Always read the plan before you type terraform apply. That preview is your safety net.
Terraform vs Ansible: when to use which
Terraform and Ansible (a configuration-management tool) are often confused because both are “infrastructure as code.” But they solve different problems, and a real DevOps setup usually uses both.
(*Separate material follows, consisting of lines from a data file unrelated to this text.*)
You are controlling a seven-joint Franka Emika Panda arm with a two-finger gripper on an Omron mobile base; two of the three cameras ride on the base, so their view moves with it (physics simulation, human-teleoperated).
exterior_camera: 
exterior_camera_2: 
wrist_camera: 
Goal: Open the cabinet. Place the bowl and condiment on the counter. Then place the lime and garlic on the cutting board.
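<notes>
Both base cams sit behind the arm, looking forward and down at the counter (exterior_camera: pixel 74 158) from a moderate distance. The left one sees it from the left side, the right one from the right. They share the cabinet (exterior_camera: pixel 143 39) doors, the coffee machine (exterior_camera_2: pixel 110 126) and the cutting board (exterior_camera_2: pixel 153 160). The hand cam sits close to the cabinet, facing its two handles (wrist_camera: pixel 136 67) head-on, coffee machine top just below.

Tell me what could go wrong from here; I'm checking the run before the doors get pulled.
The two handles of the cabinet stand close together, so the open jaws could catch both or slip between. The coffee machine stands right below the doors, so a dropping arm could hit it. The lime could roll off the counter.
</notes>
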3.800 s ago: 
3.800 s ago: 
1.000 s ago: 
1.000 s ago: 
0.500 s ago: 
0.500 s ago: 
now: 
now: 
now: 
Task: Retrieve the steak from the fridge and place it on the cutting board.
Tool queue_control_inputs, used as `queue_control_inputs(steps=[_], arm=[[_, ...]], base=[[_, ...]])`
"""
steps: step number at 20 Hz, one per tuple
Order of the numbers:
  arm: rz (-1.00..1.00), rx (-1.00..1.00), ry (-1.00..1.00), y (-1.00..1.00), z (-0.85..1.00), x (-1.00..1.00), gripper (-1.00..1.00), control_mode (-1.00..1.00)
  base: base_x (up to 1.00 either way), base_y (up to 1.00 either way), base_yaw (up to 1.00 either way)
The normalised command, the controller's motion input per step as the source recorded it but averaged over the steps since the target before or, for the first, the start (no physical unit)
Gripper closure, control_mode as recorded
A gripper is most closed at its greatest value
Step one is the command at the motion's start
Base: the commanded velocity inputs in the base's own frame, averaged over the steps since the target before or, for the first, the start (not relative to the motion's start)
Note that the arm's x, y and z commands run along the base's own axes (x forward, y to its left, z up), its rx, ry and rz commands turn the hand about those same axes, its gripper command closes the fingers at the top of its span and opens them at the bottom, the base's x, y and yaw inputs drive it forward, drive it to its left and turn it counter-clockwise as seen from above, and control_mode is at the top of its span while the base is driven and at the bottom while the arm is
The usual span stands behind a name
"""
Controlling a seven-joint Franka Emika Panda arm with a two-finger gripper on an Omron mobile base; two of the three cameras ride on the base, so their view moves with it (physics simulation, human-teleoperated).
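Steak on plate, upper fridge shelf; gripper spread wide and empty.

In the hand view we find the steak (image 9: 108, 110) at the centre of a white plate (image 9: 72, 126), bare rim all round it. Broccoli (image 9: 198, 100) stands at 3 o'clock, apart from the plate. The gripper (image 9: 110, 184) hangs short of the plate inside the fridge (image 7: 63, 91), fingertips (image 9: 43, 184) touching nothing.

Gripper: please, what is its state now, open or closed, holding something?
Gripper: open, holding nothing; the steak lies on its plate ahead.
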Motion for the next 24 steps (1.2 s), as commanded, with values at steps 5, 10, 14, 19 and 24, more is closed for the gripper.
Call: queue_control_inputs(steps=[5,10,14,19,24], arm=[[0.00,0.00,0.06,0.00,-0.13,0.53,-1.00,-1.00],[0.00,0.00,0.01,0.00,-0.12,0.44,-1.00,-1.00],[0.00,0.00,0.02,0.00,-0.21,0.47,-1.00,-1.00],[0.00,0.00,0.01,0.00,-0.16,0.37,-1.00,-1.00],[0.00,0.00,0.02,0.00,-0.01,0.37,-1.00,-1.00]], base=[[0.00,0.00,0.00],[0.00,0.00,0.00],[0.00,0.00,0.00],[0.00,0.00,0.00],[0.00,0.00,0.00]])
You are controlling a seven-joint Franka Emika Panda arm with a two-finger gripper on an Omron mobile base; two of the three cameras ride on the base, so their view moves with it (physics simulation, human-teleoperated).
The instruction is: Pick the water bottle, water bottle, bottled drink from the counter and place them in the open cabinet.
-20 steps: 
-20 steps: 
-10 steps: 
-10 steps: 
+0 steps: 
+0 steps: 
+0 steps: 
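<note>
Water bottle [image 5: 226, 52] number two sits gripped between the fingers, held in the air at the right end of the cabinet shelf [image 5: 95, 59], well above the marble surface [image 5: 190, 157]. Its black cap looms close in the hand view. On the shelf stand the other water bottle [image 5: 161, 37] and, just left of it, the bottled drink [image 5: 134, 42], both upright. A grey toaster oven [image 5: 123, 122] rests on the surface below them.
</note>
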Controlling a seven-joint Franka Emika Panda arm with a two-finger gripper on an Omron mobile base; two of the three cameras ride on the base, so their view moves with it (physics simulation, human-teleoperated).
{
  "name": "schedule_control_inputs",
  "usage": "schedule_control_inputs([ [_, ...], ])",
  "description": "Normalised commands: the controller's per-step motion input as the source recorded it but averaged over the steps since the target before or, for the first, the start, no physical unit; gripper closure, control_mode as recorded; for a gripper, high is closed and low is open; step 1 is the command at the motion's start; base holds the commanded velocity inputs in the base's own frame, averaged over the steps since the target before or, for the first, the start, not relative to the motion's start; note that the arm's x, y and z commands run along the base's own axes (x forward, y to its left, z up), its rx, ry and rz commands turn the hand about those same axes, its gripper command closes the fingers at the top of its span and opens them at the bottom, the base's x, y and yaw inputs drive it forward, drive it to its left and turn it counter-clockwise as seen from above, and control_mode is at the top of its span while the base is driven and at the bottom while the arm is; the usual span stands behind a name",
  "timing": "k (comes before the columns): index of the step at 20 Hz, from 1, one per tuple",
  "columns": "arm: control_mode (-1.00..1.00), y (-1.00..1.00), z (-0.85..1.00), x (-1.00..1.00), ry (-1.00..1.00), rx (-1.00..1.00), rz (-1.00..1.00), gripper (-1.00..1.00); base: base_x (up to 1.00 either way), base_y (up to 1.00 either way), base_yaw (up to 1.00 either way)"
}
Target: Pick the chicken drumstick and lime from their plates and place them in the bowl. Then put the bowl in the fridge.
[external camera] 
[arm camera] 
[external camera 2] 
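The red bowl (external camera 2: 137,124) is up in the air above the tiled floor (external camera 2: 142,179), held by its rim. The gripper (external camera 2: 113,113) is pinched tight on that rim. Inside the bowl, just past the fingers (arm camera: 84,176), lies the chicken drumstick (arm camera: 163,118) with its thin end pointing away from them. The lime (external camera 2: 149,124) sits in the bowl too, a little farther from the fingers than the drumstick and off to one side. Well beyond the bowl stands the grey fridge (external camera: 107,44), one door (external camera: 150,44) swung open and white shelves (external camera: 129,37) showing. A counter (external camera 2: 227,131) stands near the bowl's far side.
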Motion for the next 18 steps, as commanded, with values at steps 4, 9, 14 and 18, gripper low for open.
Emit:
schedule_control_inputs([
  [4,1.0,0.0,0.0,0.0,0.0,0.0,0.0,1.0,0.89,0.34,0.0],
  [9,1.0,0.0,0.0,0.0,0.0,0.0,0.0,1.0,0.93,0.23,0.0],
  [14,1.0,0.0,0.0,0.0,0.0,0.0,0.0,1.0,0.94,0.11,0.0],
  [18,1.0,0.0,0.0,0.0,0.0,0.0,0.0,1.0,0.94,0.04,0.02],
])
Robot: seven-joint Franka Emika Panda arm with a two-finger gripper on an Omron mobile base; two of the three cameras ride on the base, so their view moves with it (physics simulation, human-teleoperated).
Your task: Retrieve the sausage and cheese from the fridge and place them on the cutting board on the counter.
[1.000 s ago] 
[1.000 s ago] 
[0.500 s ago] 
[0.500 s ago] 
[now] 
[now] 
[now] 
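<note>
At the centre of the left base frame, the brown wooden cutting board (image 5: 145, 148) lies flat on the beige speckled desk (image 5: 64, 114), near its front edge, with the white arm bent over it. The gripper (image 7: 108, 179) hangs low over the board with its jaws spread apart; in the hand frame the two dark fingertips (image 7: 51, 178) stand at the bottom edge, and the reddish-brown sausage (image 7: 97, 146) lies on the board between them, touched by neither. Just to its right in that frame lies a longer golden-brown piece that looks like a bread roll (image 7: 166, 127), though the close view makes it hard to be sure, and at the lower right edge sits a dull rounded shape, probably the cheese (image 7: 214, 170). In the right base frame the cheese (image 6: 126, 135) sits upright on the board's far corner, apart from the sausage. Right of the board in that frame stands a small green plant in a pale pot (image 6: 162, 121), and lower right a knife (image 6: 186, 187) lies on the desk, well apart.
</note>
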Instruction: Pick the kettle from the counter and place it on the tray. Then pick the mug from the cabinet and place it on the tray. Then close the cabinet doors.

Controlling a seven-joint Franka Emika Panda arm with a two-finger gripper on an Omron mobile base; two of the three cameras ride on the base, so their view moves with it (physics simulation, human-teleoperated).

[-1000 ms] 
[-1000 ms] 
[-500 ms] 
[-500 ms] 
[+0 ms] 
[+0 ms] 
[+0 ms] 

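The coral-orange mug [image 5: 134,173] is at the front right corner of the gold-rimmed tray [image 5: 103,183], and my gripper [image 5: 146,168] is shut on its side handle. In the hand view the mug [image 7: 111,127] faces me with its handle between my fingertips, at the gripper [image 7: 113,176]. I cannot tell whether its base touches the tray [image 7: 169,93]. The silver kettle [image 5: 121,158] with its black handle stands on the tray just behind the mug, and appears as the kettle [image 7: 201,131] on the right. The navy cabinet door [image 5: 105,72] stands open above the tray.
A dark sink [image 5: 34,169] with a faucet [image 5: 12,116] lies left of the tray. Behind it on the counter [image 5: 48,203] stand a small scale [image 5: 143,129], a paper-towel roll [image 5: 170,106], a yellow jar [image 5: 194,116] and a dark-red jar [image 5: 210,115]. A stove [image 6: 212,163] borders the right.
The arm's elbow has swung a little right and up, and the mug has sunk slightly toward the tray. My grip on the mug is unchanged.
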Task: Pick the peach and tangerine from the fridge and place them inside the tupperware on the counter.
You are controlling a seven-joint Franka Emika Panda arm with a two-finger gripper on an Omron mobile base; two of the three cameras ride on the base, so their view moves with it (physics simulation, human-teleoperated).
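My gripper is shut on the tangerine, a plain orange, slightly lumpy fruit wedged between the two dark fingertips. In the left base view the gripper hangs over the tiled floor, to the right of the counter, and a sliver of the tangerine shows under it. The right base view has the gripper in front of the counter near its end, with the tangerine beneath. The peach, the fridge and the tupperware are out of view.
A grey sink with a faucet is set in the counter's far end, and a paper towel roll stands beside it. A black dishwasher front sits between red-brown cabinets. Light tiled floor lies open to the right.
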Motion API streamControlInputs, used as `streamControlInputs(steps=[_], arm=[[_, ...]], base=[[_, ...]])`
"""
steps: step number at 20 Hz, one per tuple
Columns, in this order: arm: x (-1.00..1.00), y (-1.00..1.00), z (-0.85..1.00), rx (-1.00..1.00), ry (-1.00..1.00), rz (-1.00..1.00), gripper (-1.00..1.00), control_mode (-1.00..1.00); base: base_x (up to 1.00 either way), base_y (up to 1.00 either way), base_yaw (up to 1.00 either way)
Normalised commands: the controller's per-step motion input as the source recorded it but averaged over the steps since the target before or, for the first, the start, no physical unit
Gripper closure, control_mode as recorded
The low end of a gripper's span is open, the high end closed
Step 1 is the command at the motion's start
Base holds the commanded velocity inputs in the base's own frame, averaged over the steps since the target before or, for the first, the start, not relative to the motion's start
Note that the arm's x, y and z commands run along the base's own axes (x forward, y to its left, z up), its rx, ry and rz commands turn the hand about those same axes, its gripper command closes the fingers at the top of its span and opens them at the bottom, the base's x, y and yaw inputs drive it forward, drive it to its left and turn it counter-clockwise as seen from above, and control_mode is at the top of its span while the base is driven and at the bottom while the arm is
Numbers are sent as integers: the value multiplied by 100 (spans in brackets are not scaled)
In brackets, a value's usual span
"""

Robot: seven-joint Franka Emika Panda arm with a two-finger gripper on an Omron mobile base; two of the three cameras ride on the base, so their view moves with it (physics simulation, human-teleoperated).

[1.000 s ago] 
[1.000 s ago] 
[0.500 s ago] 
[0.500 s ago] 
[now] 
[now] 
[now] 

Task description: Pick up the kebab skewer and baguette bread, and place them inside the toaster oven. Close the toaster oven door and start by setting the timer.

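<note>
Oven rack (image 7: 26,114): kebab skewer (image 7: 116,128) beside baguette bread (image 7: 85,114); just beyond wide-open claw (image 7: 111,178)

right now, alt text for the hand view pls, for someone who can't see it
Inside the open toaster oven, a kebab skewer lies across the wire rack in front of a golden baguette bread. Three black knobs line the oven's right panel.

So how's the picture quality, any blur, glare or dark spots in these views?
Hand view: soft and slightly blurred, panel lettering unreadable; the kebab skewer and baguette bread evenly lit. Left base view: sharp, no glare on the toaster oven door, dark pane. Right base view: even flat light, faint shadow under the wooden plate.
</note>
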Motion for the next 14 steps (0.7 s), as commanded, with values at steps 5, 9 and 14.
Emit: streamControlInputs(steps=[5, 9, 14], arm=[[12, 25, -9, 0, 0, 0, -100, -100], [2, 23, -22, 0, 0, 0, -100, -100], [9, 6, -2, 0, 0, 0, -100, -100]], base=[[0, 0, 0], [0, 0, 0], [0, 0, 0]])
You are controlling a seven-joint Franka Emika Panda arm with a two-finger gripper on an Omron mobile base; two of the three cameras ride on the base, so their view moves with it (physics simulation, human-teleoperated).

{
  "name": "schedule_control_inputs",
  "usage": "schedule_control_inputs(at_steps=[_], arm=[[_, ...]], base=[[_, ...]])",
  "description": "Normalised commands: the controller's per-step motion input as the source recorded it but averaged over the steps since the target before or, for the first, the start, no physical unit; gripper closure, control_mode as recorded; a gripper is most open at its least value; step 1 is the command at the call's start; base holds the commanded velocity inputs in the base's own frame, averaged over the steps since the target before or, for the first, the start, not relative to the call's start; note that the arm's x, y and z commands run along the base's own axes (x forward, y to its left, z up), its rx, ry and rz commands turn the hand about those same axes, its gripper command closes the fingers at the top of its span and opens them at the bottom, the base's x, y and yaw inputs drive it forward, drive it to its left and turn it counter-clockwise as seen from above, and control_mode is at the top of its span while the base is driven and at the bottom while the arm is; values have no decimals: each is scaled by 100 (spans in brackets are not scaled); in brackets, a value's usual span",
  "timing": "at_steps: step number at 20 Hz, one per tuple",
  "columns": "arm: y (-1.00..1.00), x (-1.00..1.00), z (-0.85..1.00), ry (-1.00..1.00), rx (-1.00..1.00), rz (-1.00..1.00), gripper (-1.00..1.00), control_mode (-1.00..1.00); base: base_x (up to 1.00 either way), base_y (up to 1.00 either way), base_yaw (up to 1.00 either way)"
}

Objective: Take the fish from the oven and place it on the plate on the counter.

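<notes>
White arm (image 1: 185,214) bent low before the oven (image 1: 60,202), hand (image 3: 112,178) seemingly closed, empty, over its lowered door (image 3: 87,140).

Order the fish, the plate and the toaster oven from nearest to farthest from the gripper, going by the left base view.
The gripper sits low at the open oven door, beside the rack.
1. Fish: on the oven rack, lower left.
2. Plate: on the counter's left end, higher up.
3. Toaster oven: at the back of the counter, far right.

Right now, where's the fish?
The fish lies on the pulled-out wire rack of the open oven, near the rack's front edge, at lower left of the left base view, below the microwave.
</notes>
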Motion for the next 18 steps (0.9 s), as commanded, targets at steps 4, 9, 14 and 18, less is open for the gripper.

| Question | Terraform | Ansible |
|---|---|---|
| Main job | Provision infrastructure (create servers, networks, DNS) | Configure what’s inside a server (install Nginx, copy configs, run updates) |
| Style | Declarative (describe the goal) | Mostly procedural (list of tasks to run in order) |
| Tracks state? | Yes, in a state file | No, it checks the live system each run |
| Best at | Standing up cloud resources | Software install + ongoing config |
| Typical use | ”Give me 3 Ubuntu servers and a load balancer" | "On those servers, install and start Nginx” |
The common pattern: Terraform builds the empty servers, then Ansible configures them. Use Terraform for creating the box, and Ansible for setting up the box.
Best practices
- Keep all
.tffiles in Git and review changes through pull requests, just like application code. - Always run
terraform planand read the output beforeterraform apply— never apply blind. - Store state remotely (S3 + DynamoDB locking, or Terraform Cloud) for any team project; never commit
terraform.tfstateto Git. - Pass secrets like API tokens through environment variables (
TF_VAR_do_token) or a secrets manager, not hardcoded in files. - Pin provider and Terraform versions so builds are reproducible across machines.
- Use Terraform for provisioning and a config tool like Ansible for in-server setup — pick the right tool for each job instead of forcing one to do both.